Libelo contra as mordaças
No início dos anos 1980 lutávamos contra os “salários de fome” (expressão da época) do governo José Lindoso – um homem honrado, que, entre erros e acertos, deixou o governo sem acrescentar nada ao seu patrimônio pessoal, como tantos fizeram antes e depois do seu mandato. Esse é o lado moral da coisa. Do ponto de vista ético, aí a porca torce o rabo: apoiar a ditadura militar tem conseqüências políticas que a história cobrará em todos os tempos.
Curiosamente, os governos estaduais do período da ditadura militar – sem nenhum tipo de saudosismo –, pelo menos no Amazonas, não serviram para o enriquecimento pessoal dos governantes. Atire a primeira pedra quem souber de conduta desabonadora de Henock Reis, Arthur Cézar Ferreira Reis, João Walter. A exceção fica por conta de um governador dos anos 1960 que beneficiou empresários e políticos (Chiquinho Scarpa, César Cals etc.) num processo fraudulento de concessões de terras na área atingida pela construção da Hidrelétrica de Balbina, com o objetivo de conceder indenizações por benefícios nunca prestados em território amazonense. “É verdade”, diz Zefofinho de Ogum (consultor deste blog e estudioso das ‘coisas da Amazônia’). “Nunca plantaram um pé de pupunha, mas é um caso isolado. Configura abuso de poder, mas não enriquecimento ilícito”. O processo atravessou o final do século XX, e salvo engano, ainda tem “interposição de recurso” até hoje. Coisas do Brasil!

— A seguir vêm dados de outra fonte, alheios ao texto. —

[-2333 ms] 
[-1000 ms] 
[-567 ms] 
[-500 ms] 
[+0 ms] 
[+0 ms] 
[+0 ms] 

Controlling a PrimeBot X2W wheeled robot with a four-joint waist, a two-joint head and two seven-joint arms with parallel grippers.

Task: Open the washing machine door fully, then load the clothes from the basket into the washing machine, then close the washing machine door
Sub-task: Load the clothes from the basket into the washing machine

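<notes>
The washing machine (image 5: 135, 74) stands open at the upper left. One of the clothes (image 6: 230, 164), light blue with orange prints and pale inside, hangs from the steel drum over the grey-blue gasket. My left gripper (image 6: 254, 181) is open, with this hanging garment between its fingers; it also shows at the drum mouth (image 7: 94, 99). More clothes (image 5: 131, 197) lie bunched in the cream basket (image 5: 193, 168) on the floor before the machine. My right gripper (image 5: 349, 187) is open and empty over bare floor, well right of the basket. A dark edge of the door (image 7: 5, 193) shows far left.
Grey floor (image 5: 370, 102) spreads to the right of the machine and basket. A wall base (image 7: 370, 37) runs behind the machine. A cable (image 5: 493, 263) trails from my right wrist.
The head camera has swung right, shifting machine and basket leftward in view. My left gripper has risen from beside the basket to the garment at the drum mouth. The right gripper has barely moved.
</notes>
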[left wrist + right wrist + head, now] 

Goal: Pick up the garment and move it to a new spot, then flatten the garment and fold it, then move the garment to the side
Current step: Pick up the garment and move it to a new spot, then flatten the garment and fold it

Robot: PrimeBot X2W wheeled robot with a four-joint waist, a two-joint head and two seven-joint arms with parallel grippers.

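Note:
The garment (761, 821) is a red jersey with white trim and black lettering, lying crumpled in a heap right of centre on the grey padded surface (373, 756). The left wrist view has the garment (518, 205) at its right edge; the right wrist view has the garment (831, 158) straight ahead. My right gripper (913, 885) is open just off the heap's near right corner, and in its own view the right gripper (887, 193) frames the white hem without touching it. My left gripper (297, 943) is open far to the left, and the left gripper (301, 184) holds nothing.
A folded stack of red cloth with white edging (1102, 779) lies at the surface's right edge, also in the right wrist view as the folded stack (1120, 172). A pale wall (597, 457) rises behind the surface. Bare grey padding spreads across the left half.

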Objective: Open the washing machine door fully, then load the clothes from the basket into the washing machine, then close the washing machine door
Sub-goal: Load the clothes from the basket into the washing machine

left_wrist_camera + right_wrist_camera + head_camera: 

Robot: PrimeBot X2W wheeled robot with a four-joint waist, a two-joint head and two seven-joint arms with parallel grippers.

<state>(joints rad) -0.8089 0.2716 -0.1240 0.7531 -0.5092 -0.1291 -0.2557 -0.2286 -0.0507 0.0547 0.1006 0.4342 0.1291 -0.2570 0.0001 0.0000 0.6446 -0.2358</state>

Na época, do fato que nos interessa, trabalhava como Diretor Clínico do Hospital Psiquiátrico Eduardo Ribeiro. No plenário do Clube dos Trabalhadores, os servidores públicos (termo que caiu em desuso) deram a vitória à proposta dos funcionários do hospital psiquiátrico (só recentemente o trabalhador como conceito ganhou dimensão política, embora algumas categorias rejeitem a denominação por lhes ameaçar o status – talvez por isso o PT tenha tão poucos médicos inscritos em sua agremiação). A mesa diretora da Associação dos Servidores da Secretaria Estadual de Saúde (AS-SESAU) não reconheceu a vitória e declarou vencedora a sua proposta. O tempo fechou, e, entre sopapos e catiripapos, uma corajosa enfermeira saiu acusada como pivô do imbróglio. Colocada sub judice pela diretoria arbitrária lá fomos nós, dias depois, para uma reunião defender a enfermeira acusada e ameaçada de expulsão da AS-SAESAU.
De cara, ela é chamada de fascista pelo presidente da entidade. Dei um salto da cadeira e manifestei, veementemente (que palavrinha venenosa!), minha discordância da distorção da história, devolvendo o adjetivo à indigitada criatura. A enfermeira agradeceu e, com a delicadeza habitual, disse que não precisava de macho para defendê-la. O bate-boca levaria horas.
Ao sairmos, descendo a escada um (col)eguinha bate-me no ombro e brada: “Defendendo enfermeira, doutor?”. Nem tive tempo de fazer minha defesa; a enfermeira, que vinha logo atrás sem que o infeliz tivesse percebido (caso contrário não teria aberto a boca, pois só o faz contra desafetos ausentes dos debates), foi logo vociferando: “Como é que é seu FDP!!!... É por isso que tua mulher... #**#***#**#*****#**#****...”
Lembrei-me do episódio quando vi o cartum acima. Tudo porque tem gente que anda discordando do espaço que tenho oferecido neste blog ao movimento zapatista no México: os militantes zapatistas usam lenços no rosto para não serem identificados pelas forças repressoras do exército mexicano.
Moral da história: tem sempre alguém, em todos os tempos, querendo te amordaçar. Vixe!